The skills required for successful investing are difficult to learn. In the next few essays, I discuss four obstacles that thwart the education process. They are:
- The feedback loop is extremely long.
- It is difficult to distinguish the contributions of skill vs. luck.
- It is difficult to maintain objectivity when making judgments about your own investing skill.
- The process sometimes requires substantive amounts of unlearning.
- The feedback loop is extremely long.
Imagine you are in school and you take a test to determine your proficiency in a subject. The results from this test are important to determine which areas you have mastered and which areas you need to study further. How effective would the learning process be if years elapsed between when you took the test and when you received your results? By the time you received your results, you would likely have forgotten all about taking the test and what the test results were supposed to help you to learn.
This protracted feedback loop is frequently encountered in the investing world. Jack invests his 401(k) in an actively managed stock fund and Jill invests hers in a passively managed stock index fund. It will typically be years before it becomes evident that Jill made a better decision than Jack. Jack and Jill might be tempted to reach a conclusion in a shorter time frame, but the chance of drawing an erroneous conclusion increases as the measured time period decreases.
By the time you receive feedback on the quality of your investing decisions, it is likely that you have forgotten the process or reasoning that led to the initial decision. Without prompt and accurate feedback, it is difficult to learn enough to avoid making similar mistakes in the future.

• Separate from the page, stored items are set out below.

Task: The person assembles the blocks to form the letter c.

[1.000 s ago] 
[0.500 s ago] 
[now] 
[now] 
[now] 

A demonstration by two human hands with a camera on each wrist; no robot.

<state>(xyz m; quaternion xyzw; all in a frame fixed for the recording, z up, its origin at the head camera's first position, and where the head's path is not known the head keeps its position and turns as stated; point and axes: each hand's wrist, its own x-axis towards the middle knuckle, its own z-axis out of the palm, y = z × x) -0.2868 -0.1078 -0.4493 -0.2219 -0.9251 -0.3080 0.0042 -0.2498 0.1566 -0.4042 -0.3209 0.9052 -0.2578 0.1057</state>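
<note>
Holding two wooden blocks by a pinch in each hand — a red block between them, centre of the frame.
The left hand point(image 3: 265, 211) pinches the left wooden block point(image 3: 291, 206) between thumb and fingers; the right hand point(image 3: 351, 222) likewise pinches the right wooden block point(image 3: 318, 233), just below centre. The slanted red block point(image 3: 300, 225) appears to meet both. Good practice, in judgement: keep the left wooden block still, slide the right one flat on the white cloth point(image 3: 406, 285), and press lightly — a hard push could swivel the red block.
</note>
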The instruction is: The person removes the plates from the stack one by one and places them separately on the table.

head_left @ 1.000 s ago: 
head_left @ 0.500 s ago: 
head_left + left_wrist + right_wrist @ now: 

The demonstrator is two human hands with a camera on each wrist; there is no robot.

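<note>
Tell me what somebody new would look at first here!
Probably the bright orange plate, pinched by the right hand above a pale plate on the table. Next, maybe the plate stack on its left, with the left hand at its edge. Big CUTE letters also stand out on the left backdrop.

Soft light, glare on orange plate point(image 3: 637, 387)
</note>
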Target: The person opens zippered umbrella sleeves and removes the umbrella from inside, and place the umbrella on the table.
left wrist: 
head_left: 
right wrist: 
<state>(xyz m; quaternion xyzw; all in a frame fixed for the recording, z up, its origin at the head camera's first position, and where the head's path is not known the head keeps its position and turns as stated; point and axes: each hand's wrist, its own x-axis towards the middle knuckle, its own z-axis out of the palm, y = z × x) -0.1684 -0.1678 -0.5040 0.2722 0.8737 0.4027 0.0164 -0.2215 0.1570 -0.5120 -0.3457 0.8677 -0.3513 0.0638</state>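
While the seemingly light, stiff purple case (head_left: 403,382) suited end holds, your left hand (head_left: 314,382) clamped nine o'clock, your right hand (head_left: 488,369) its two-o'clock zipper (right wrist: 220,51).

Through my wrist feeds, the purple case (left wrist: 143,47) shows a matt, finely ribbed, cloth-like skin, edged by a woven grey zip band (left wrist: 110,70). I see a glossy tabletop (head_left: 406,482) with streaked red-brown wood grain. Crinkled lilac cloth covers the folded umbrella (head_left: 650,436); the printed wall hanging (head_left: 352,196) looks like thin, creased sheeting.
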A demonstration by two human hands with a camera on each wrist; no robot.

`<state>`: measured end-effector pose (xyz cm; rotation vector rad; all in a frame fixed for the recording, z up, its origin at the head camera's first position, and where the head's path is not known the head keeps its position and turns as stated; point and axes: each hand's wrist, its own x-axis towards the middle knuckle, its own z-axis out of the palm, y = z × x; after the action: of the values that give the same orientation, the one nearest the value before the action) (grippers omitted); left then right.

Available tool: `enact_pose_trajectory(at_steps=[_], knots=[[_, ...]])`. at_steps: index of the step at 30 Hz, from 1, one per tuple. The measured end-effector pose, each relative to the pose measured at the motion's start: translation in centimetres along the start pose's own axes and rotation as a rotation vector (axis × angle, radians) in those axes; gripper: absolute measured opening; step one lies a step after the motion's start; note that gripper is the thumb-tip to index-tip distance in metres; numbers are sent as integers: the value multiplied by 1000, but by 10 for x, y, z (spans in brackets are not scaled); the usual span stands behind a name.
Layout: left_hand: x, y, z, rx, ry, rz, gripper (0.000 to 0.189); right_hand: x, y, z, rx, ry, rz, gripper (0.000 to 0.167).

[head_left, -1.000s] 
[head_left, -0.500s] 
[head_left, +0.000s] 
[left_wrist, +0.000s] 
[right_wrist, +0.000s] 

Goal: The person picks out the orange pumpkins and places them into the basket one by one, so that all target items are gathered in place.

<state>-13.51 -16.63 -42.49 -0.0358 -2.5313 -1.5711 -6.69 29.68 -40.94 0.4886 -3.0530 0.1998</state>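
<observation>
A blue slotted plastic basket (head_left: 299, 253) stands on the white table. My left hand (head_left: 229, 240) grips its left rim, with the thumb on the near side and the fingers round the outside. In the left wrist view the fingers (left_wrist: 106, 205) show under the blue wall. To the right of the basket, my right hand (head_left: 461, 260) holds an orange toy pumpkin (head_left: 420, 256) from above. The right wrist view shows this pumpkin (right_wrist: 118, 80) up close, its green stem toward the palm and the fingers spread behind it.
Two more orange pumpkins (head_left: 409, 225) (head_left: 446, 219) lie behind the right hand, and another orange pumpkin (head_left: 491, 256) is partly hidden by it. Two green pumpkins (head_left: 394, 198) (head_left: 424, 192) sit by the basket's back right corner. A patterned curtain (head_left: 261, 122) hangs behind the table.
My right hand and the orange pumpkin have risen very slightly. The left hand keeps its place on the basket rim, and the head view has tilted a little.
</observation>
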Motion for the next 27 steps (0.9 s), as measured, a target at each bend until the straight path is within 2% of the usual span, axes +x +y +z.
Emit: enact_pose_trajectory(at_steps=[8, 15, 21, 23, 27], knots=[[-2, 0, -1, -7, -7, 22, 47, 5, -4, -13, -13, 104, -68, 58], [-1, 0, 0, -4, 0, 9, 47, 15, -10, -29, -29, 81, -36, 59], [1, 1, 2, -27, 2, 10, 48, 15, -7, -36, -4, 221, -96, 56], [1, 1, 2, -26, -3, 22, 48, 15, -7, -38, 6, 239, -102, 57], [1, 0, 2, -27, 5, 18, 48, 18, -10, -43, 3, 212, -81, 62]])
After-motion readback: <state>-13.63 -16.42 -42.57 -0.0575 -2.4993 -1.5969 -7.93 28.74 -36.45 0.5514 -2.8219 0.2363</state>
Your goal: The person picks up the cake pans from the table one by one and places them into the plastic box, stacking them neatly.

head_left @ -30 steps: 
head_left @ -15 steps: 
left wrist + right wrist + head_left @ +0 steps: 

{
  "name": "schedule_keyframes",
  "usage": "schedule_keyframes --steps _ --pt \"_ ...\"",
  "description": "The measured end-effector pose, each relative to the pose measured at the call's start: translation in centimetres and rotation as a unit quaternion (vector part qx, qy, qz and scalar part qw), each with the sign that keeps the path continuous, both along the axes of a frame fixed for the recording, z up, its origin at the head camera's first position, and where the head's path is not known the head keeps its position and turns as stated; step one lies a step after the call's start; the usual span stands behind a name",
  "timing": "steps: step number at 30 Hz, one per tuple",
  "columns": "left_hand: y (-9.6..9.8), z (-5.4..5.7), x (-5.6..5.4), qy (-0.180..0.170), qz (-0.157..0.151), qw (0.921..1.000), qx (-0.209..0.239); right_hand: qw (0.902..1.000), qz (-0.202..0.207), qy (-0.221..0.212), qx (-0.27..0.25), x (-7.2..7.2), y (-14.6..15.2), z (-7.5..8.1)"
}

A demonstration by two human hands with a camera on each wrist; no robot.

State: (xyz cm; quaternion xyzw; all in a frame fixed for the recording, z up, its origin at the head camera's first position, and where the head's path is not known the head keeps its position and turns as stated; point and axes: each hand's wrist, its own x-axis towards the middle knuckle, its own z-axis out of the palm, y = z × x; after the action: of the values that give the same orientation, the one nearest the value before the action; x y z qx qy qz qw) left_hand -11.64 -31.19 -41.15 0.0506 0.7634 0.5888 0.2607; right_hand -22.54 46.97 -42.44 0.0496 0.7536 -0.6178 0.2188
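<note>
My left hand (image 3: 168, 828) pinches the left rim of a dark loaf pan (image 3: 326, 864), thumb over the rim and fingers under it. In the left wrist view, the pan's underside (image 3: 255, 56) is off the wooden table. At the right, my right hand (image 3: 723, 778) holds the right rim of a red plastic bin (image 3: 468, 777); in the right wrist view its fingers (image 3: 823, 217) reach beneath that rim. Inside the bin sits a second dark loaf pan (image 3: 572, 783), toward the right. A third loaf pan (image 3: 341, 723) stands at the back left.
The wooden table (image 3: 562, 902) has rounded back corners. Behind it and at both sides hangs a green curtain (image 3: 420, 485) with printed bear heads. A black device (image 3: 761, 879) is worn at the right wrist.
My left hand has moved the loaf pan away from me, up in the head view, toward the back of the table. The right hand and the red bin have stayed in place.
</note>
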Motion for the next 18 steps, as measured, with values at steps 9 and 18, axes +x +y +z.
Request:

Contrast this feedback situation with other disciplines, in which learning from one’s mistakes is necessary in order to progress. If you hit a wrong note while learning to play a musical instrument, you know it right away. You can take corrective action. If you try to shoot a basketball into the basket and it does not go into the hoop, you know you need to make some sort of adjustment. If you take a quiz, the feedback is most meaningful if you get it shortly after taking the quiz, when the topic is fresh in your mind.
With extremely long feedback loops, it is quite possible that you will learn the wrong lessons. For example, if I bought XYZ stock based on the opinion of one of my coworkers and two years later the stock had declined by 75%, I might be tempted to draw the conclusion that I should not pay attention to my coworker’s opinions about which stocks should do well. Although this conclusion is correct, it does not go far enough. One lesson that I should have learned instead is to not buy a stock based on anyone’s recommendation. In spite of all the potential sources of investment recommendations, there is no one source or magic formula that will lead to above-average results. It might also be the case that I might need to learn that I should not be buying individual stocks at all.
Unless you are a day trader (not recommended!), the measurement period for judging investment success is on the order of years. The last several stock market cycles have lasted for about seven years, so making conclusive judgments about decisions with shorter time frames could easily lead one astray. Decisions that work well in advancing markets may work horribly in declining markets as many Wall Street professionals discovered several years ago. Decisions that appear smart in a declining market may look foolish in a rising market. After a complete market cycle, one can begin to make some informed judgments by measuring the success of all the decisions made during the entire time period and comparing them to a simple alternative, such as a broad-based index fund. This process will always be somewhat incomplete, but revealing patterns should emerge after a while, if you are attuned to the nature of the feedback loop.
Unfortunately, the learning difficulties continue. Even after patterns have been identified, it can be difficult to determine how much should be attributed to skill and how much to attribute to luck. That is the topic of the next essay in this series.